* Task to complete:
Below are entries; copy exactly the lines from the one with "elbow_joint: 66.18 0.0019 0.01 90" through the one with "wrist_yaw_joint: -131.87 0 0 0", both included, and leave out the rest.

* Excerpted data:
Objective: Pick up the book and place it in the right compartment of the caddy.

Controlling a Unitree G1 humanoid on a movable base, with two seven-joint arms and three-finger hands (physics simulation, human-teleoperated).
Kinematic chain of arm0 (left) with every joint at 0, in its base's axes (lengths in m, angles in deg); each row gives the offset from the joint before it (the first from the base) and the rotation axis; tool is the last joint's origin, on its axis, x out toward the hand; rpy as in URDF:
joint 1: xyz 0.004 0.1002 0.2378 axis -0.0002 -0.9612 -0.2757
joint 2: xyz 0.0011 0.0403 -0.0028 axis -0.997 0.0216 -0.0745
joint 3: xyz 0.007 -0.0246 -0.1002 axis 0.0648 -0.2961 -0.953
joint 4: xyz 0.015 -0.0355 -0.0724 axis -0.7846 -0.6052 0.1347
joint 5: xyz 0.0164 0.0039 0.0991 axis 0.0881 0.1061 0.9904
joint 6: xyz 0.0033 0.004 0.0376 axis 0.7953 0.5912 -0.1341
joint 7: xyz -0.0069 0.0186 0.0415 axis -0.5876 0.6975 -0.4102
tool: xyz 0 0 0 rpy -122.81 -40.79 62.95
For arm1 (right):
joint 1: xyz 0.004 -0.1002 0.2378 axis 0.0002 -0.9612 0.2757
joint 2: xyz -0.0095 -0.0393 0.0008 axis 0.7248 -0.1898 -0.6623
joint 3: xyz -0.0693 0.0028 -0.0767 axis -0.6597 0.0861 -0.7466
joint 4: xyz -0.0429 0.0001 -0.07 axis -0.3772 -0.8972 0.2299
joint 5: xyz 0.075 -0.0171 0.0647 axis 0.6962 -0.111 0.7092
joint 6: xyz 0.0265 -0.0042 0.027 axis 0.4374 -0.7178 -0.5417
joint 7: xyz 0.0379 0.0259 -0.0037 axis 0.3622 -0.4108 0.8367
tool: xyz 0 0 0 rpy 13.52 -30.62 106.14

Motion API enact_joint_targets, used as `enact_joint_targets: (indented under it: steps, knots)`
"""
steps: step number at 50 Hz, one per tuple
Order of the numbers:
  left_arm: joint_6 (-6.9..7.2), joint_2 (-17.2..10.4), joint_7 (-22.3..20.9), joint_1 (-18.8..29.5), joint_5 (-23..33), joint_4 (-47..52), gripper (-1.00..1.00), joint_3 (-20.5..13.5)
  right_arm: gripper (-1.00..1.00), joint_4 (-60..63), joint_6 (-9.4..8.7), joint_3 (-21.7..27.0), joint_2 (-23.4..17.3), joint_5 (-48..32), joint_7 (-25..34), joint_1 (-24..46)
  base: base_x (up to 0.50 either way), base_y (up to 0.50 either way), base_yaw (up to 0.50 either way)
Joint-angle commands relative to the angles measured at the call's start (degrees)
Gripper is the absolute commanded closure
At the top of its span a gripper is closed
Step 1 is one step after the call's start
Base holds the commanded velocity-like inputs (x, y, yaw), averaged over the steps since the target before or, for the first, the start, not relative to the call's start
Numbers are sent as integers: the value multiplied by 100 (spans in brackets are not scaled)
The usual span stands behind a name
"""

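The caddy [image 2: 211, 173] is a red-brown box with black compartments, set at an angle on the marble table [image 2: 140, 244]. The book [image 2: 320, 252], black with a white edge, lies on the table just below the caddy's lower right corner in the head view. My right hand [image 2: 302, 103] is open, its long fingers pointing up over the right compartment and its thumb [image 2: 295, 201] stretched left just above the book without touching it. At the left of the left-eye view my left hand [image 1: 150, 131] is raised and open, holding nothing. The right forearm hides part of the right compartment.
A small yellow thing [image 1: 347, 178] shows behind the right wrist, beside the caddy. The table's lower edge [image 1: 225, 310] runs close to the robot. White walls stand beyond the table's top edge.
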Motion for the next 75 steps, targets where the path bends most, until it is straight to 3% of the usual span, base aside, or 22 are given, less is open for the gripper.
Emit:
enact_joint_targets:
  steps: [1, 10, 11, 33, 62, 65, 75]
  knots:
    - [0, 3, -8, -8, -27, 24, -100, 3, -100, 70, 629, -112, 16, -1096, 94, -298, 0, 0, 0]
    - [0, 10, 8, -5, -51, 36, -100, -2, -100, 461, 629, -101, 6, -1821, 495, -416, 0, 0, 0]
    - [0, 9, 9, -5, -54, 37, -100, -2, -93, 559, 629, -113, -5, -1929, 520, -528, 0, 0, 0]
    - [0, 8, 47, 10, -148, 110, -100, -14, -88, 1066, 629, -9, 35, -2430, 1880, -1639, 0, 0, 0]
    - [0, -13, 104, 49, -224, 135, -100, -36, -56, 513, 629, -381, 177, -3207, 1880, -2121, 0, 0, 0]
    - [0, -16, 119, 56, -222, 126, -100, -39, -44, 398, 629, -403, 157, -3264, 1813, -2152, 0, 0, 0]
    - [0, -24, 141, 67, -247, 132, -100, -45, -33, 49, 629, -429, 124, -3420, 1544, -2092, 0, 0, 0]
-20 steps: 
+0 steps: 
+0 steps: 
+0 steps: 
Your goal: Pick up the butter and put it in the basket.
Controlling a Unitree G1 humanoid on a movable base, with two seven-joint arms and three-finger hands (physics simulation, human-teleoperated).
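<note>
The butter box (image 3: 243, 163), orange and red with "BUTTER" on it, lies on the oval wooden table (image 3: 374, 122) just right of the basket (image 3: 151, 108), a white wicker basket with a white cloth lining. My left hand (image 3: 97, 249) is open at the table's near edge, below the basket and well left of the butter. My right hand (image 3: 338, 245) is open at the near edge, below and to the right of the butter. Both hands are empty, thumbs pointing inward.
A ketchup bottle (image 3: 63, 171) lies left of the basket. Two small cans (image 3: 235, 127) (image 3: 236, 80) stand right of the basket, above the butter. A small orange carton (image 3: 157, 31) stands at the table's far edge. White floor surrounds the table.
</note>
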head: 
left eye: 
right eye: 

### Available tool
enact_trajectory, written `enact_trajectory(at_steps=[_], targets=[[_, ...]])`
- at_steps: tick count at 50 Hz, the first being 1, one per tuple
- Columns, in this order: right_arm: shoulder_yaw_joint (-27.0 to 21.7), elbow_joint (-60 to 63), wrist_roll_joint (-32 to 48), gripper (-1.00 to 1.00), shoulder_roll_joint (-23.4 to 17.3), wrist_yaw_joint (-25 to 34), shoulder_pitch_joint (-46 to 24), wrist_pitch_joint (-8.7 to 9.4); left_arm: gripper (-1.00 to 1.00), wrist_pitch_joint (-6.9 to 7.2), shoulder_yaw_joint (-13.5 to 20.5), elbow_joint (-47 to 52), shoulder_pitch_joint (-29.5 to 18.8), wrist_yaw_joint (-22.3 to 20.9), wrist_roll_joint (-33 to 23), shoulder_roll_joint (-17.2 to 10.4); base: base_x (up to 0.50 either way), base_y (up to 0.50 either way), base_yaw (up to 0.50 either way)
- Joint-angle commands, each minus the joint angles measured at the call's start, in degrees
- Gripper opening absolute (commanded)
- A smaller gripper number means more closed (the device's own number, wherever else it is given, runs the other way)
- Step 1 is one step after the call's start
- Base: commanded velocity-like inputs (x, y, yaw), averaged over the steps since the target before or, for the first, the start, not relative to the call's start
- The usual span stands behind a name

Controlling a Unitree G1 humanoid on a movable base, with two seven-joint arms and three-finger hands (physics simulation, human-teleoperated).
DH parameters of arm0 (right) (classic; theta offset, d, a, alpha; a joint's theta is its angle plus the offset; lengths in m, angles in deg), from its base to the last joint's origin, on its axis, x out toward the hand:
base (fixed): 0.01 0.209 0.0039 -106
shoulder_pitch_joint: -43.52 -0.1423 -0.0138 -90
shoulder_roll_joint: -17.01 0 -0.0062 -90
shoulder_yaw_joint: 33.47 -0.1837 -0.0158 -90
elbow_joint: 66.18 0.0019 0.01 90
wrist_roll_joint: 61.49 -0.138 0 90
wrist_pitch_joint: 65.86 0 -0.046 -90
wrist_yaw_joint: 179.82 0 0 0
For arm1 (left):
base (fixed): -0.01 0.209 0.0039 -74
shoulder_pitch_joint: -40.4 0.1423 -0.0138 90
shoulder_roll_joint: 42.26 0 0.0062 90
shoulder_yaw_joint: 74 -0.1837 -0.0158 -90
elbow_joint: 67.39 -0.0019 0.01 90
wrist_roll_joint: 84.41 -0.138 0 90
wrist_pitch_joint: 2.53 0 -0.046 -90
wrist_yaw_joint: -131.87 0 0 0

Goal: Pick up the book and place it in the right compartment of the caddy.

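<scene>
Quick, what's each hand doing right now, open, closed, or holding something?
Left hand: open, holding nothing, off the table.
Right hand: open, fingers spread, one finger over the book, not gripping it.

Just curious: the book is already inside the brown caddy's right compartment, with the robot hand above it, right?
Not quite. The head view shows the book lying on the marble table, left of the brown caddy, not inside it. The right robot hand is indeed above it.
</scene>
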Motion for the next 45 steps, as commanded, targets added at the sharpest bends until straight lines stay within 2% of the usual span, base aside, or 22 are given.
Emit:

* Answer area:
elbow_joint: 66.18 0.0019 0.01 90
wrist_roll_joint: 61.49 -0.138 0 90
wrist_pitch_joint: 65.86 0 -0.046 -90
wrist_yaw_joint: 179.82 0 0 0
For arm1 (left):
base (fixed): -0.01 0.209 0.0039 -74
shoulder_pitch_joint: -40.4 0.1423 -0.0138 90
shoulder_roll_joint: 42.26 0 0.0062 90
shoulder_yaw_joint: 74 -0.1837 -0.0158 -90
elbow_joint: 67.39 -0.0019 0.01 90
wrist_roll_joint: 84.41 -0.138 0 90
wrist_pitch_joint: 2.53 0 -0.046 -90
wrist_yaw_joint: -131.87 0 0 0

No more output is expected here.